The flow-based measurement method was validated by assessing deformation of a rubber heart valve. A good agreement was found between the curves in which volumetric deformation was plotted vs. applied pressure differences for numerically and experimentally derived data (Fig. 7). In addition, the numerical model was coupled to the experimental bioreactor set-up and thus local tissue strains were acquired from measured volumetric deformation values. Instead of experimental validation, a numerical model was used to verify the measurement method. Nevertheless, this model has proven its validity and the good match between the results of the experiment and the model is mutually valid.

The results of the second validation experiment, in which the influence of leakage was studied, showed a slightly growing offset in deformation values with increasing simulated leak flows (Fig. 8). This phenomenon is only seen in the volumetric deformation data obtained by the flow-based measurement technique. It is probably caused by the ratio between the amount of fluid exiting the lower bioreactor chamber as a result of leakage, and the amount of fluid reentering the bioreactor when the heart valve leaflets return to their unloaded configuration after load application. As leakage increases this ratio increases and it becomes more difficult, examining the flow data, to distinguish the relatively small volumetric deformation from the large leak flow. Regarding Fig. 8, the flow based deformation measurement method is less accurate for a relative leakage larger than 25%.
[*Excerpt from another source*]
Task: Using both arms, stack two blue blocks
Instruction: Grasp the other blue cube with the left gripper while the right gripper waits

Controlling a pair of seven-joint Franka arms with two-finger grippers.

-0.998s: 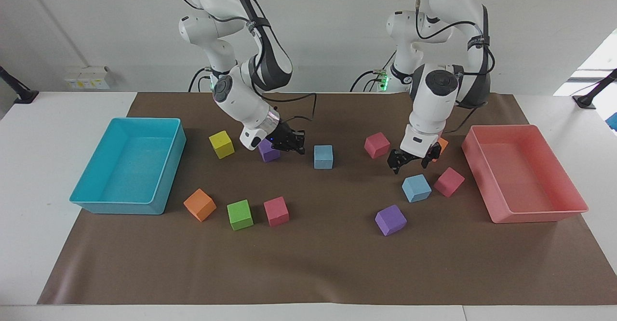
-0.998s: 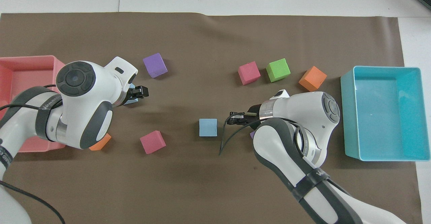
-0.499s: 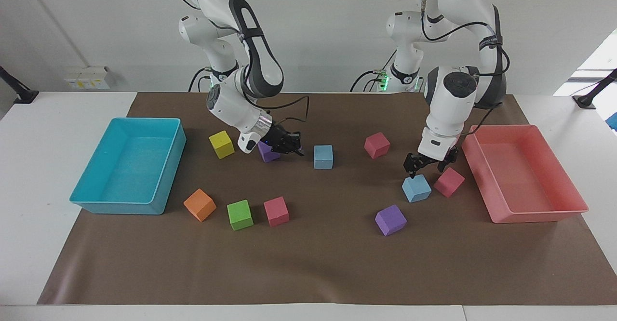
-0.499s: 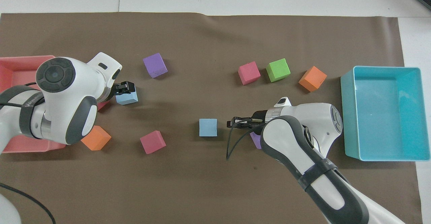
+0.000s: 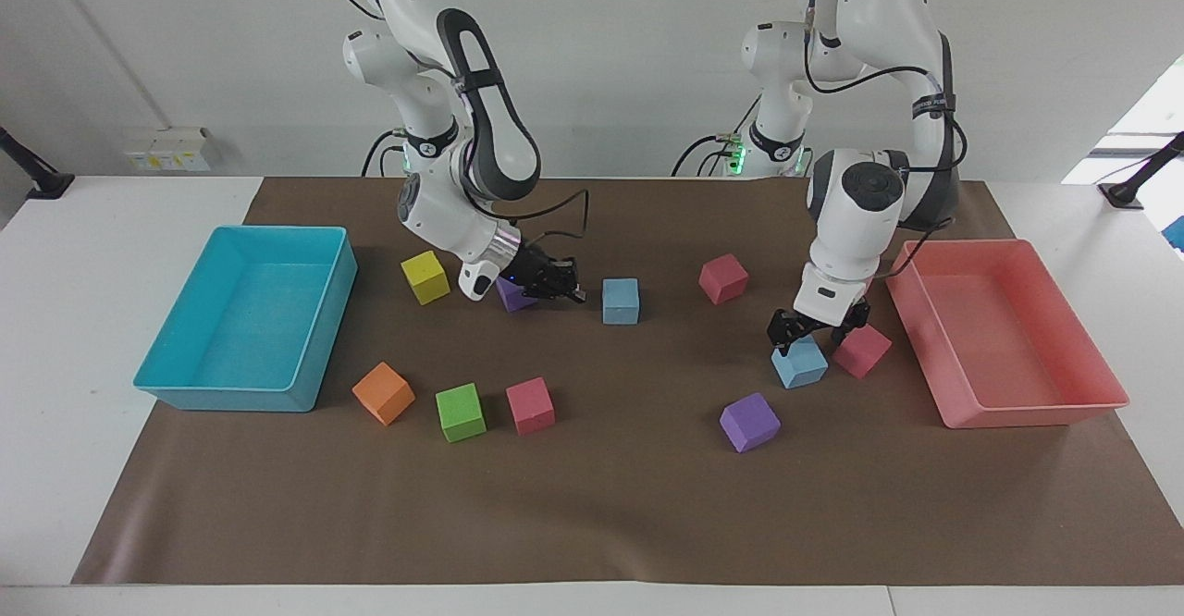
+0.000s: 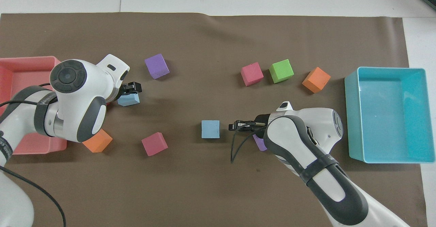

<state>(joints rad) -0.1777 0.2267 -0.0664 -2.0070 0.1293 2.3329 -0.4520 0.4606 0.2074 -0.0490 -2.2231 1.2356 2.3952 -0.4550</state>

Volumetric deformation of engineered heart valve leaflets was related to local tissue strains by using a non-linear Neo-Hookean model to describe the mechanical behavior of the leaflets over time. In this model, the material properties were assumed to be homogeneous and isotropic. The relation between volumetric and local deformation was studied and was applied to tissue engineered heart valves. Preceding research25,27 indicates that the material behavior of these valves developed from being homogeneous, isotropic in the first weeks to inhomogeneous, anisotropic behavior after four weeks of culturing. Consequently, assuming homogeneous and isotropic material properties was not correct for the valve leaflets after four weeks of culturing. The use of a structurally based anisotropic constitutive model could be a better option to describe material behavior in the final stages of culturing.6 When material properties in the circumferential and radial direction of the heart valve are significantly different, the anisotropic model can be applied to assess local deformations by using the conventional numerical–experimental approach, mentioned earlier.30

The tissue engineering experiment demonstrated the possibility to measure volumetric deformation of the heart valve leaflets during mechanical conditioning, in real-time and non-invasively. Local strain values assessed by the numerical model were maximal 6% (belly), 10% (commissural region) or 7% (entire leaflet). These values are found to be realistic.2,8,40 Furthermore, relative leakages of the valves were small, generally even less than 10% (Fig. 10). So, according to Fig. 8, obtained deformation values seem to be accurate. Finally, as a result of various durations of scaffold degradation prior to seeding, two valves with different mechanical properties were cultured. This difference was clearly observed from the pressure and deformation measurement data (Figs. 9 and 11). It indicates that the valve which was exposed to medium longest (valve 2), has the lowest stiffness.

Conclusion

The proposed flow-based deformation measurement method incorporated in the bioreactor system enables us to assess local tissue strains in the leaflets, in real-time, non-invasively and non-destructively, during culturing. By using this technique, the bioreactor system has a great potential to systematically study the effects of mechanical loading on tissue development and, consequently, to design an optimal conditioning protocol for tissue engineering of aortic heart valve replacements.